In the spotlight: Vincent Bruyere

What were your first thoughts, when you saw the call for applications for the fellowship?

Probably something like this: “I can’t believe there are still places that not only show such a degree of commitment to humanistic inquiry but are also willing to put forward interdisciplinary collaboration rather than tried and tested disciplinary boundaries, and take the risk of bringing people together in the hope that they will work together and produce something interesting. How often does one come across an opportunity like this one? I have to be part of it.” 

Treppe, Gesicht

What does the apocalypse and/or post-apocalypse mean for you?

I am interested in the apocalyptic/post-apocalyptic dynamic as a humanist fantasy that pitches culture in survivalist terms. It is like a bottom line to which it is always quite easy to revert when  running out of arguments and ideas. On the one hand we picture wastelands in which books, canonical works, and the memory of a different time mattered as never before, while on the other departments of humanities are closing, enrollment dwindling, and academic presses folding in.

But I am also interested in the apocalyptic/post-apocalyptic dynamic as method, and even as a pedagogy; that is, as a way to frame and approach objects found in the historical record. A lot of energy tends to be spent in humanistic inquiry, especially in early modern studies, on placing objects in their time, which usually means the time of their production/publication—whatever stands for inception. 

In my work, I tend to privilege the context in which objects from the past survived, or, depending on the scenario, did not survive. The post-apocalyptic lens brings attention to non-traditional ways of doing historical or historically-minded work with texts and objects from the past. It brings me to ask how we can picture a different future for the study of the past, and more specifically for a particular way of accessing the past through literary and artistic work. Or, how can we summon a non-reactionary argument and wasteland fantasies, when it comes to making a case for interpretive work, close reading, and cultural analysis as a way to generate knowledge?

What is your fellowship trying to achieve?

I am interested in unconventional teaching moments and object lessons that have the potential to generate different  forms of humanistic inquiry. The object lesson that is currently on my mind is the description of an artificial grotto published in 1563 by French ceramicist Bernard Palissy. I want to reconstruct what the grotto could have looked like using a 3D sculpting software called Blender. The reconstruction will not answer lingering archaeological questions about the monument. Rather, the point is to reconsider the terms of its negative monumentality and what it means to make to make room for the past in the Anthropocene present.

How does the fellowship project build on or connect to your previous career or biography?

The project builds on my previous two books Perishability Fatigue (Columbia, 2018) and Environmental Humanities on the Brink (Stanford, 2023) that both look at how a humanistic inquiry internalizes the idea of extinction, geological time, environmental degradation and planetary predicament. This fellowship comes at a perfect time because I am at a point where I want to try a different academic format—the object lesson—and engage with the possibility that digital scholarship can offer. 

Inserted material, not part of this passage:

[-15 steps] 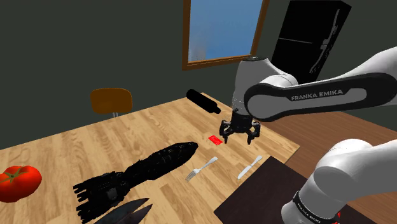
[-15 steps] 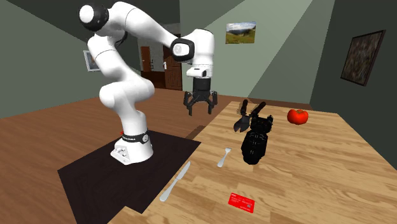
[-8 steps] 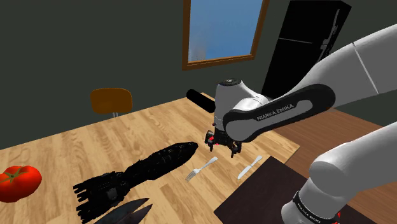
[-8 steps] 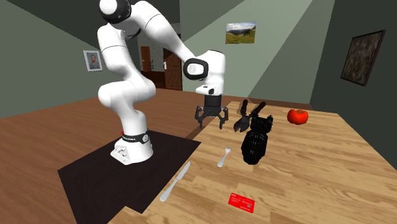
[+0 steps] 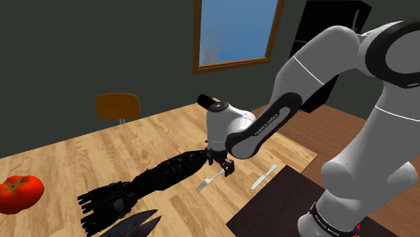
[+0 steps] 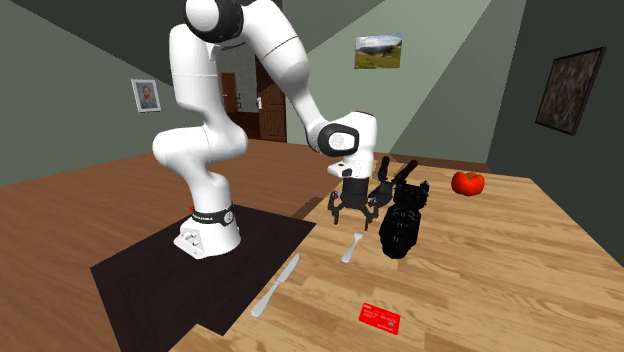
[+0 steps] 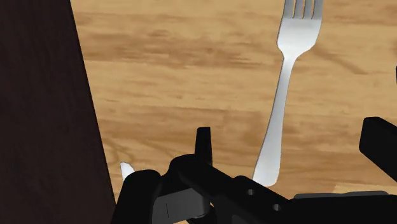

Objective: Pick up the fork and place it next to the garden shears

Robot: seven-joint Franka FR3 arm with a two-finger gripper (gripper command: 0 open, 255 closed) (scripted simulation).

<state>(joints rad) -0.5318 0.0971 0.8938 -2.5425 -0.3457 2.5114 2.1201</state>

What do you hope to take with you from the project and its results?

CAPAS is giving the time to truly develop a project from the ground up, to try on a new approach, and let things develop in an expected direction. The fellowship has removed some of the pressure I always feel to conduct the inquiry with assumptions so strong that it systematically shuts downs a whole range of questions and paths. Moving forward, I really hope I can retain some of that sense of freedom. 

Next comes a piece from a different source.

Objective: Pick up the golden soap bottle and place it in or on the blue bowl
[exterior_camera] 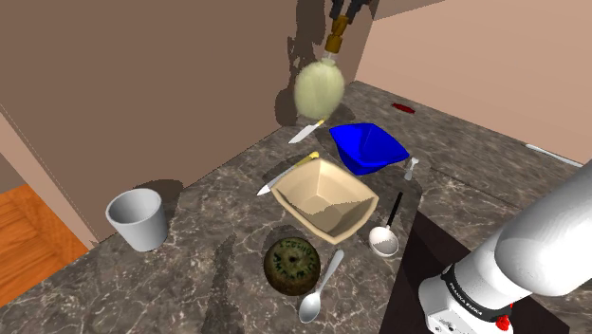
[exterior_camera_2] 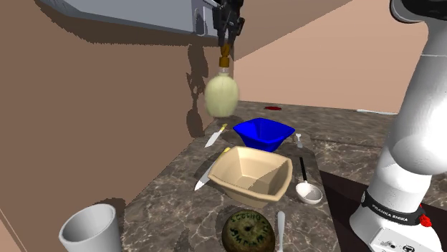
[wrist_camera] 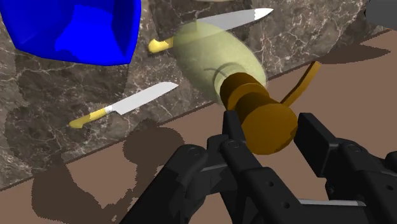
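Item: soap bottle (exterior_camera: 319,87), pale yellow-green body with golden-brown pump cap; location, aloft and clear of the desk (exterior_camera: 209,275), hanging cap-up close to the brown wall. Holder: black pincer (wrist_camera: 267,124), fingers clamped on either side of the golden cap, body dangling beneath. Position relative to target: blue bowl (exterior_camera: 379,161) stands on the dark marbled desk to the shoulder view's lower right of the bottle; in the wrist view the bottle hangs over a yellow-handled knife (wrist_camera: 210,25) beside the bowl, not over the bowl itself. Further stock on the desk: second yellow-handled knife (wrist_camera: 124,105); square beige bowl (exterior_camera: 327,197) just in front of the blue one; grey cup (exterior_camera: 138,218), upright, well apart at the shoulder view's left; dark ring-shaped doughnut (exterior_camera: 291,263); spoon (exterior_camera: 318,294) beside it; ladle (exterior_camera: 387,232) beside the beige bowl
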`<state>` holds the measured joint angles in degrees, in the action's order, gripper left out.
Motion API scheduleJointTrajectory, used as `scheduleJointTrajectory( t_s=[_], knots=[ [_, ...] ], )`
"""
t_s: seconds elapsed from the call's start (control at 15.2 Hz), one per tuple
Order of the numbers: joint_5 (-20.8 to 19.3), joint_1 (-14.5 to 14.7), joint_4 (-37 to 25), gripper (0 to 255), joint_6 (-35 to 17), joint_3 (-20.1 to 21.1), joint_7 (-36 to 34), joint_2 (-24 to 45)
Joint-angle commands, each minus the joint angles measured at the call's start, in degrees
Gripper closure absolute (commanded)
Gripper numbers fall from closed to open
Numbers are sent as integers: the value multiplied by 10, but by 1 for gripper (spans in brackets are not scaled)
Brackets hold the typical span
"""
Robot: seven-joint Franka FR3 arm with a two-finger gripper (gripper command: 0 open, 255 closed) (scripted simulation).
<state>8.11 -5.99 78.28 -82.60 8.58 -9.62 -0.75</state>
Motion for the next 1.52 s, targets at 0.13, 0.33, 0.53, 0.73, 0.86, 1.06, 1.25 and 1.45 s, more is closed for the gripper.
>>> scheduleJointTrajectory(
  t_s=[0.13,0.33,0.53,0.73,0.86,1.06,1.25,1.45],
  knots=[
    [7,-26,7,255,24,-28,51,-23],
    [10,-45,4,255,45,-51,90,-35],
    [12,-64,-8,255,68,-75,129,-40],
    [13,-84,-27,255,93,-99,169,-39],
    [14,-97,-45,255,110,-116,196,-35],
    [16,-116,-75,255,135,-139,233,-23],
    [12,-115,-23,255,104,-137,237,-44],
    [9,-114,23,255,75,-135,240,-61]
  ],
)
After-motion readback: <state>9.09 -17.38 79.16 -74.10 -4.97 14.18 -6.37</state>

What are the aspects you are looking forward to at CAPAS?

To give a very concrete example. This morning, during Pamela’s lecture, I was reminded by her fantastic fieldwork on architecture in arid landscapes, that clay (and dirt, earth, ceramic) doesn’t have to be treated like a primitive medium. It is and has been for a very long time a medium of innovation, and the material in which to think the emergence of new forms. I tend to think in terms of models, processes and assemblages that have agency, at the expense of an argument organized around actors, action, and accountability. I always thought that the kind of work I do couldn’t deliver on that aspect. I’m still not sure whether it can, or what it would indeed look like, but the conversation at CAPAS had the salutary effect of helping me reconsider methodological scenarios I had ruled out. 

To get some practical advice: What would be the three things you would definitely need in a post-apocalyptic world?

It’s hard to tell because the post-apocalypse comes in so many shades. But I suppose that in the worst-case scenario, I would only need one, that is, the will to want to live in a post-apocalyptic world. 

What are some of your favourite pop culture references to the/an (post)apocalypse?

I keep coming back to Contagion (Soderbergh, 2011) in my work. But my guiltiest pleasure, the one I’m not even willing to redeem through scholarship remains The Day After Tomorrow (Emmerich, 2004). 


Vincent Bruyere is associate professor of French and affiliate faculty in the Center for the Study of Human Health at Emory University in Atlanta. His research draws on literary theory, visual culture, and the history of the body in an effort to assess the impact of end-time scenarios on modes of humanistic inquiry, especially on modes of valuing the historical record.